=== Section Start ===

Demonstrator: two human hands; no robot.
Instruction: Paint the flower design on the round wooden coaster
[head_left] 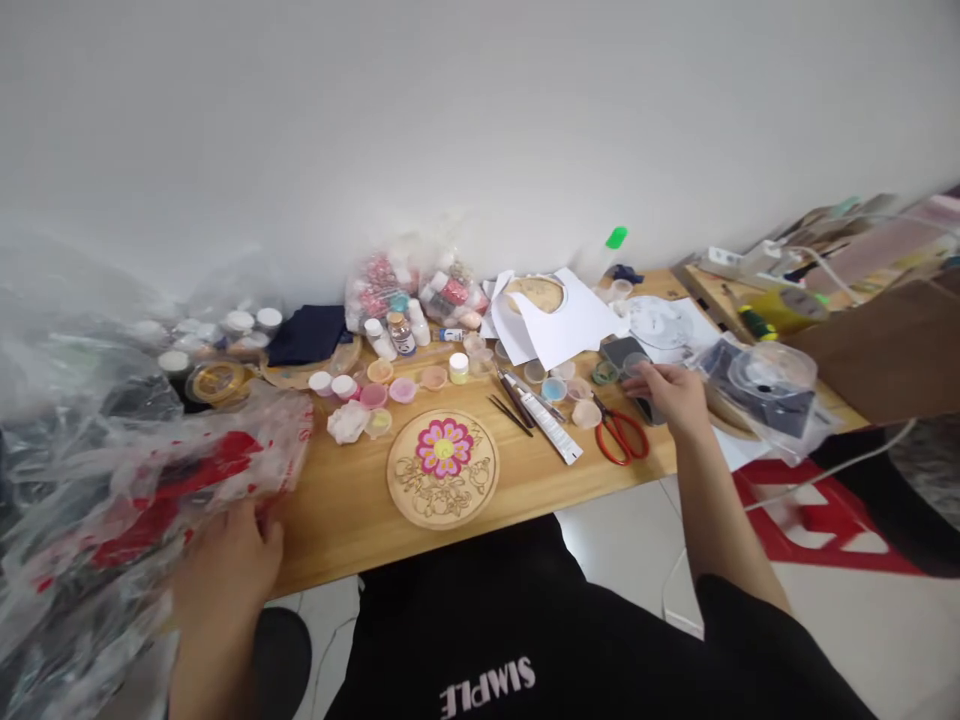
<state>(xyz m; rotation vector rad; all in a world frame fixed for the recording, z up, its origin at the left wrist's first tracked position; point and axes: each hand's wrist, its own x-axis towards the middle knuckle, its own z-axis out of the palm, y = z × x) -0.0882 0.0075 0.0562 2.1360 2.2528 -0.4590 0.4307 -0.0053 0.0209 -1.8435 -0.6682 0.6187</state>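
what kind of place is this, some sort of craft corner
Most likely a home craft or hobby desk: a wooden table against a bare wall holds a round wooden disc with a coloured flower, many small pots of colour, and red-handled scissors.

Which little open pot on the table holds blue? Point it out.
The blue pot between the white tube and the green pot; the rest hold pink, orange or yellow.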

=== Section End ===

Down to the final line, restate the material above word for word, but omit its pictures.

Demonstrator: two human hands; no robot.
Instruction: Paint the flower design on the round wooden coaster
[head_left] 
<state>(xyz m; rotation vector rad; all in a world frame fixed for the recording, z up, its origin at the left wrist's first tracked position; point and axes: each hand's wrist, its own x-axis towards the middle knuckle, its own z-axis out of the palm, y = z × x) -0.0882 0.0075 0.0562 2.1360 2.2528 -0.4590 0.4307 -0.0053 0.0209 -1.8435 -0.6682 0.6187</state>
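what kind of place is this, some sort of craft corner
Most likely a home craft or hobby desk: a wooden table against a bare wall holds a round wooden disc with a coloured flower, many small pots of colour, and red-handled scissors.

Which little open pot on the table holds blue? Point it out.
The blue pot between the white tube and the green pot; the rest hold pink, orange or yellow.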

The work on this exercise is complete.